The order of the procedure:
- After the action of anesthesia in a vein, a puncture is made and a special tube is inserted into it, through which all actions are performed.
- The catheter is advanced through the veins directly to the heart. In this case, the patient should not experience any pain.
- A substance is injected through the tube to conduct x-rays, which, getting into the blood, spreads through all the coronary vessels.
- The entire examination process is displayed on the monitor, the doctor takes pictures. It is in the pictures that blood clots and places of vasoconstriction are visible.
- After diagnosis, the punctured place in the vessel is sutured or sealed, then a bandage is applied.
During the examination, pulse and blood pressure are necessarily measured. After the diagnosis is completed, a decision is made on further treatment.
The most convenient and safest for the introduction of the catheter is the artery on the leg in the groin area. But after the procedure, a person should not stand up and bend his leg for an hour.
When inserting a catheter through the arm, an artery spasm or thrombus formation is possible, so this method is risky for the patient.
After coronary angiography, the tube may not be removed if an operation is performed after the diagnosis.
Tips after the procedure
The main recommendations are:
- Bed rest and no exercise.
- Limitation of mobility and flexion of the limb on which the manipulation was performed.
- Drink plenty of water to prevent kidney dysfunction.
- It is worth returning to physical labor only after a few days, if the patient feels well.
All measures are aimed at restoring a person and preventing bleeding in the puncture area.
The patient spends a day in the hospital. In case of sharp pain or swelling in the puncture area, a doctor's consultation is necessary. Shortness of breath, weakness and a decrease in pressure may indicate arterial bleeding, which is a threat to the life of the patient.
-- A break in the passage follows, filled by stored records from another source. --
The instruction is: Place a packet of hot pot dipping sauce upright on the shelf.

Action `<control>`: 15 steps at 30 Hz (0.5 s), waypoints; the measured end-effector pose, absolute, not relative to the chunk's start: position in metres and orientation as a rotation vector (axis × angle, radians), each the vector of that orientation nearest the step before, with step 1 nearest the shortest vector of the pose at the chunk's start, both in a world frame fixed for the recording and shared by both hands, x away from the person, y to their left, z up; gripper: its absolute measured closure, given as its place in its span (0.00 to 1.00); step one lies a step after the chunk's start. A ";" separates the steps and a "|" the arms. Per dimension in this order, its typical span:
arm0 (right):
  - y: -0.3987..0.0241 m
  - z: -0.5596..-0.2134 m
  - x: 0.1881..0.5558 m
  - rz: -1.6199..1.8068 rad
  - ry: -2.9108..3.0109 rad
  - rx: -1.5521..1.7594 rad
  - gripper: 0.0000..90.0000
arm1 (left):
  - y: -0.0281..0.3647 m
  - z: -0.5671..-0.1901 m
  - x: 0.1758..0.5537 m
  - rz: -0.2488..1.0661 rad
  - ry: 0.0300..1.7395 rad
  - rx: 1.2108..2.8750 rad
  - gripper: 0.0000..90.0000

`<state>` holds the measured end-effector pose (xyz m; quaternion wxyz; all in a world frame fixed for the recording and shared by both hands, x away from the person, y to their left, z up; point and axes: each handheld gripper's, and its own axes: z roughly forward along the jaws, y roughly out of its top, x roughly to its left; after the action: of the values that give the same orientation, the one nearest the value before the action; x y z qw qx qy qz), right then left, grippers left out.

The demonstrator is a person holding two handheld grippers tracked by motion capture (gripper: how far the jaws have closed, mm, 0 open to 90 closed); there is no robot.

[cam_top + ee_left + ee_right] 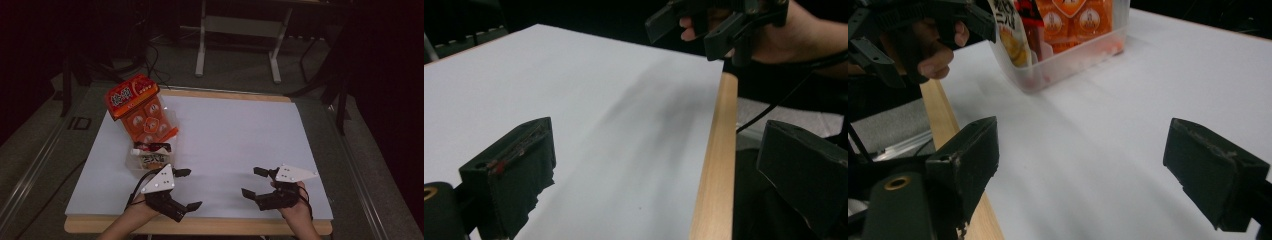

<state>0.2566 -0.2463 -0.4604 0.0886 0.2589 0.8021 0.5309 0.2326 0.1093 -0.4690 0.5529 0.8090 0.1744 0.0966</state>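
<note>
Surroundings: a clear plastic tub (131, 165) stands at the left part of the surface (225, 135), and behind the table a pale metal frame (239, 35) stands on the dark floor.
In the way: the white sheet between the two hand-held grippers lies bare; the tub sits just beyond the left hand-held gripper (187, 189), very near its upper jaw.
Edges: a wooden rim (714, 165) runs along the near side of the surface, and both hands (295, 207) hang at that rim.
Open room: the middle and right of the sheet are free, as is the far right corner.
Left hand-held gripper: released, jaws spread wide with nothing between them; in its own view the jaws frame the bare sheet and the wooden rim.
Right hand-held gripper (254, 182): released as well, jaws wide apart above the sheet near the front edge, well apart from the tub.
Snack packs: an orange snack bag (142, 110) with red print leans out of the far end of the tub, tilted up and to the left; a smaller white and brown packet (152, 156) stands in the near end.
Tub seen from the right hand-held gripper view: see-through walls (1068, 62), the orange packs inside showing round white marks.
</note>
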 end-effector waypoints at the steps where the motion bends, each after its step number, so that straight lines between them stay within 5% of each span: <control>1: -0.246 -0.463 0.256 1.561 2.394 0.760 0.16 | 0.109 -0.471 0.232 0.228 0.412 1.915 0.03; 15: -0.247 -0.479 0.257 1.510 2.392 0.773 0.16 | 0.109 -0.483 0.231 0.224 0.428 1.931 0.03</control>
<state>0.2571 -0.2471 -0.4794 0.1044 0.2623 0.8113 0.5120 0.2305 0.1095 -0.4830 0.5444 0.8137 0.1804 0.0946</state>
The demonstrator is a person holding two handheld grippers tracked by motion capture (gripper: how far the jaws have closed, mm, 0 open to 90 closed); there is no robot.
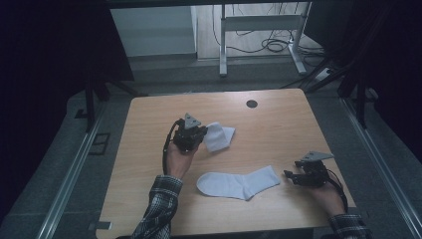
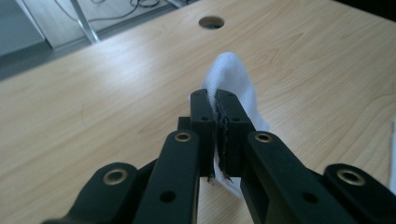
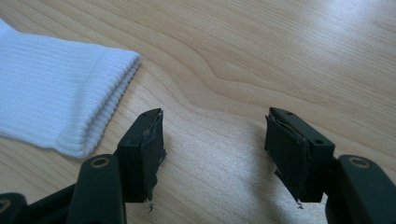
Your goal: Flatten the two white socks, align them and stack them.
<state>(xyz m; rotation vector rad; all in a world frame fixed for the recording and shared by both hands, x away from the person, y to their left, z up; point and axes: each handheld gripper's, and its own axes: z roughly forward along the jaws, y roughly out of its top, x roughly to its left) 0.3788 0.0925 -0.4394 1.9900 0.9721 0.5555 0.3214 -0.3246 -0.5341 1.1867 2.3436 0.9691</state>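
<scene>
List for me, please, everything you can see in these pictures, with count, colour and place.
held sock: one, white, pinched in the left tongs, left of the table's middle, hanging toward the tabletop.
flat sock: one, white, lying flat near the front edge, its cuff end toward the right tongs.
table: one, light wood, in the middle of the high view.
cable hole: one, dark, round, near the table's far edge.
desk frame: one, white metal, on the floor beyond the table, with dark cables by it.
left tongs: one pair, black, shut on the held sock.
right tongs: one pair, black, open, low at the table's front right, just beside the flat sock's cuff.
sleeves: two, plaid, at the bottom edge.
</scene>
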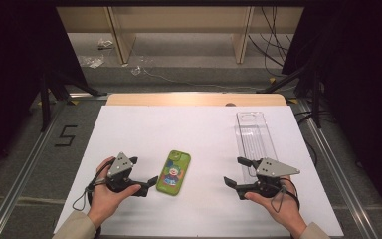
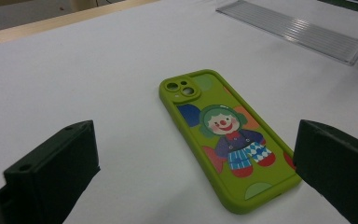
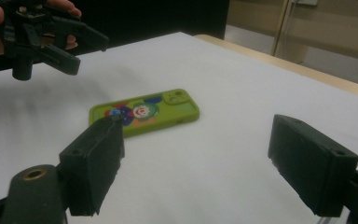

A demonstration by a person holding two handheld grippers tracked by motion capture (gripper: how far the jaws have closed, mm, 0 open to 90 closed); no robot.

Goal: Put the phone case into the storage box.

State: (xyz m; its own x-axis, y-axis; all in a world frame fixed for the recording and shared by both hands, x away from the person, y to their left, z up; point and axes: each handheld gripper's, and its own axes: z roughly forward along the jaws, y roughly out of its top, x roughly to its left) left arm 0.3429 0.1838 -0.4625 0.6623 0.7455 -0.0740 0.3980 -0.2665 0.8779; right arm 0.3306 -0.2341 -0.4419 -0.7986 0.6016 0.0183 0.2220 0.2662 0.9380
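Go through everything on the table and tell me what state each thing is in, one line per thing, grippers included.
Phone: lying flat, clown case side up, camera end away from the person, not gripped.
Clear tray: lying flat on the white sheet, nothing inside that I can see.
Left gripper: open, beside the phone, holding nothing.
Right gripper: open, holding nothing.

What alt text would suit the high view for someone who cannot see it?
A green phone case lies on a white table between two hand-held grippers, left and right, both with jaws open. A clear tray sits far right.
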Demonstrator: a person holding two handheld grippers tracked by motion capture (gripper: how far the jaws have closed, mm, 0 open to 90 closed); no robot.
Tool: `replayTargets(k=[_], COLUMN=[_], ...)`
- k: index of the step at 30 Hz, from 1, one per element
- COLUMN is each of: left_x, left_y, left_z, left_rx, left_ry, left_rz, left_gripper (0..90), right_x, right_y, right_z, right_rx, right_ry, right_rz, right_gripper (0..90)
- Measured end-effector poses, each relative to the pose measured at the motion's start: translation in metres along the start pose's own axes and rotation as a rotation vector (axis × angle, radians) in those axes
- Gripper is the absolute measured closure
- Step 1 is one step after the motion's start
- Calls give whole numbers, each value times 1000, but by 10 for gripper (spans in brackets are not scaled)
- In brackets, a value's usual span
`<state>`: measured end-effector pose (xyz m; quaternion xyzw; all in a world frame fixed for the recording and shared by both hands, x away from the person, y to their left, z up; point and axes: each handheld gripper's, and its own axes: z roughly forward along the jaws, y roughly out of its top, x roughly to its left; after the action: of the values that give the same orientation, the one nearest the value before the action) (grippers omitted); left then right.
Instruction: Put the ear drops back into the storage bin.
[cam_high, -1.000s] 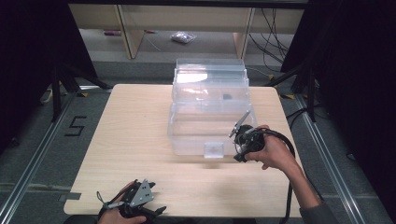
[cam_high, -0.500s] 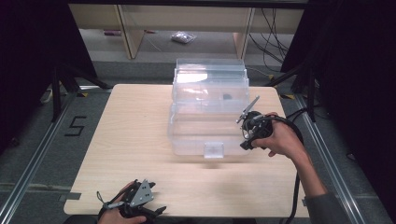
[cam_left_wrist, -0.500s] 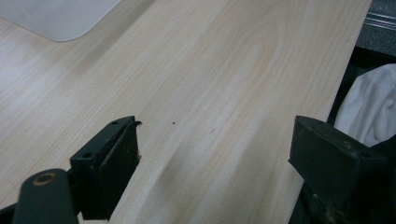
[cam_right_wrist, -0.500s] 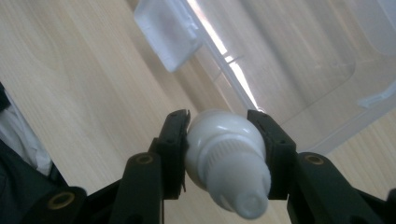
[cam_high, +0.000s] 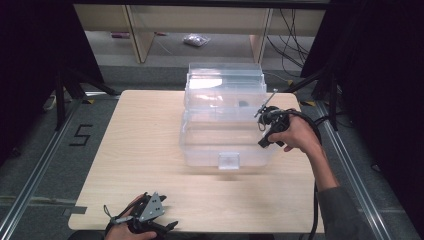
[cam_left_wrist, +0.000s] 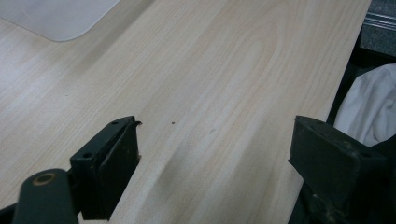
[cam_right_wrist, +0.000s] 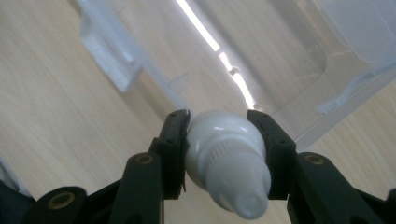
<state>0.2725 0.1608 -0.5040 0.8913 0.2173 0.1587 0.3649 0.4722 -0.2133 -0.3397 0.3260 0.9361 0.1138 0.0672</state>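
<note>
The right tongs (cam_right_wrist: 218, 122) clamped a white bottle (cam_right_wrist: 227, 161), carrying it at three o'clock of the clear box (cam_high: 223, 117), likely to drop in; left tongs (cam_left_wrist: 210, 154) gaped empty over the surface (cam_left_wrist: 219, 70).

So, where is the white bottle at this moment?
The white bottle sits clamped between the right gripper jaws in the right gripper view, beside the clear plastic box at the table's right side.

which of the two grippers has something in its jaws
The right gripper, beside the clear plastic box: its jaws clamp a small white bottle. The left gripper at the table's near edge has wide-open jaws with nothing between them.
</note>
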Motion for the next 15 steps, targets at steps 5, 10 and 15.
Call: replayTargets(k=[5,10,15], left_x=[0,0,0], left_y=[-1,-1,0], left_z=[0,0,0], left_rx=[13,2,1], left_ry=[8,-5,-5], left_rz=[-1,-1,-14], left_gripper=[153,152,152], right_x=[-12,-21,-26], right_y=[7,14,16], right_z=[14,32,45], right_rx=[28,66,93], right_ry=[-3,-5,-2], right_rz=[30,45,73], right_gripper=[602,602,601])
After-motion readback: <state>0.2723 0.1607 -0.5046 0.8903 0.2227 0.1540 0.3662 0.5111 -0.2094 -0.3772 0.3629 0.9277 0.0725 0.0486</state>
Due to the high likelihood of complications after puncture of the femoral artery, the patient should not refuse to stay in the hospital. It should be noted that the femoral artery is located at a depth of 2-4 cm from the skin and is a fairly large vessel. If you start moving a few hours after the procedure, bleeding will begin, which is difficult to stop.
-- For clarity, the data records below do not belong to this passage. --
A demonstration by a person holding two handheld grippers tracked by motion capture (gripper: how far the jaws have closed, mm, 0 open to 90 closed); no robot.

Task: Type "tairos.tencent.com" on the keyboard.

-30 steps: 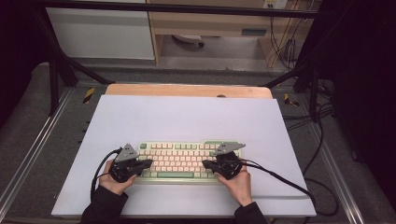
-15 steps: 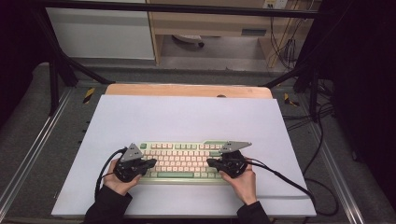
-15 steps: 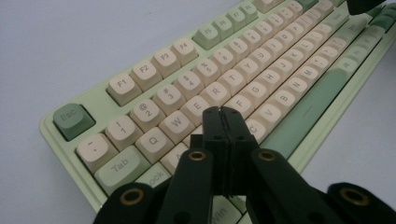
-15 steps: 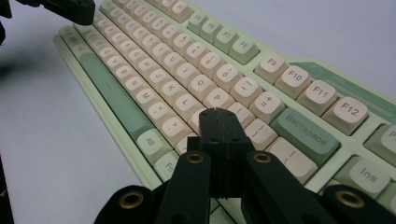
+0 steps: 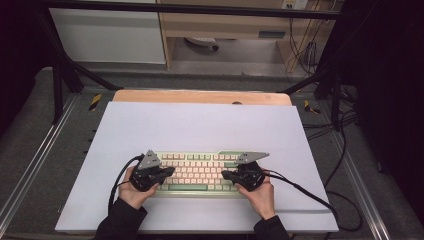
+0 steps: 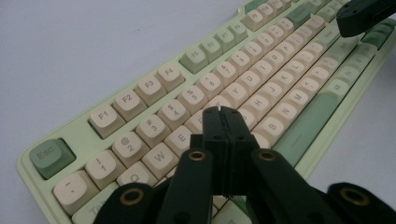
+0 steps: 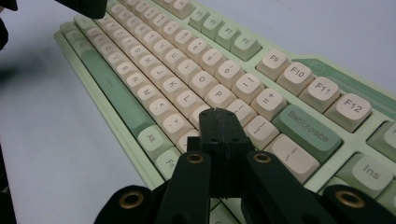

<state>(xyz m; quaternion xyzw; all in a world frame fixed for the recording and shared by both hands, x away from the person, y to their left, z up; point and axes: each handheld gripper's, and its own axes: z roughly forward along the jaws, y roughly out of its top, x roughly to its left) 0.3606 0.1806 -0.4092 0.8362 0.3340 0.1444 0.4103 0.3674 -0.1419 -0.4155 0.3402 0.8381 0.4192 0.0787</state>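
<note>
Looking at this pale green plastic keyboard with cream keycaps (image 5: 197, 172), at 6 o'clock on the white desk (image 5: 200, 125): rigid, lightish, keycaps pop off, so lift by the frame ends. Left gripper (image 6: 223, 112) and right gripper (image 7: 219, 113) fingers are clenched empty over the keys.
</note>
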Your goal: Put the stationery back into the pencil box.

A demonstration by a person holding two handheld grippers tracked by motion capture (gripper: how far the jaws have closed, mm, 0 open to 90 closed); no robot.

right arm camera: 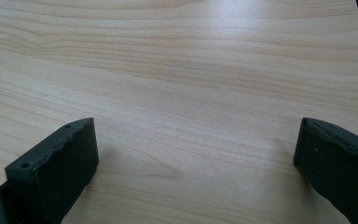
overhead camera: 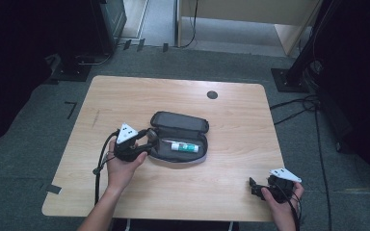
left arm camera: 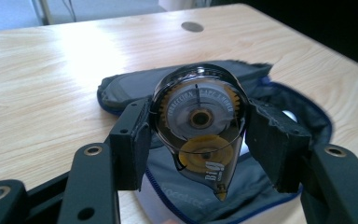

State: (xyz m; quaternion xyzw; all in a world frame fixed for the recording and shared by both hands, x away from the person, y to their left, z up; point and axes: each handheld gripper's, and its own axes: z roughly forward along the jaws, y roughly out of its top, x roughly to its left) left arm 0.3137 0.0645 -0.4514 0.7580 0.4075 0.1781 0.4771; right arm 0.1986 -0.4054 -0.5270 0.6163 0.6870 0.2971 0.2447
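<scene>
A clear, teardrop-shaped correction tape dispenser with a grey wheel and a yellow wheel is pinched between the pads of my left gripper, held above the open pencil case. In the high view my left gripper is at the left end of the black pencil case, which lies open mid-table with a white and green glue stick inside. My right gripper rests near the table's front right corner, its jaws spread wide over bare wood with nothing between them.
The wooden table has a dark round grommet near its far edge. Black stands and cables sit on the grey floor around the table. The pencil case's lid lies folded back toward the far side.
</scene>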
This technique has the following advantages:
- no chance of serious bleeding;
- the patient may not adhere to bed rest;
- under the supervision of doctors after the operation can be no more than two hours;
- no side effects.
Coronary angiography should be carried out only by a qualified doctor who can not only carry out the intervention without complications, but also make the right conclusions and prescribe treatment.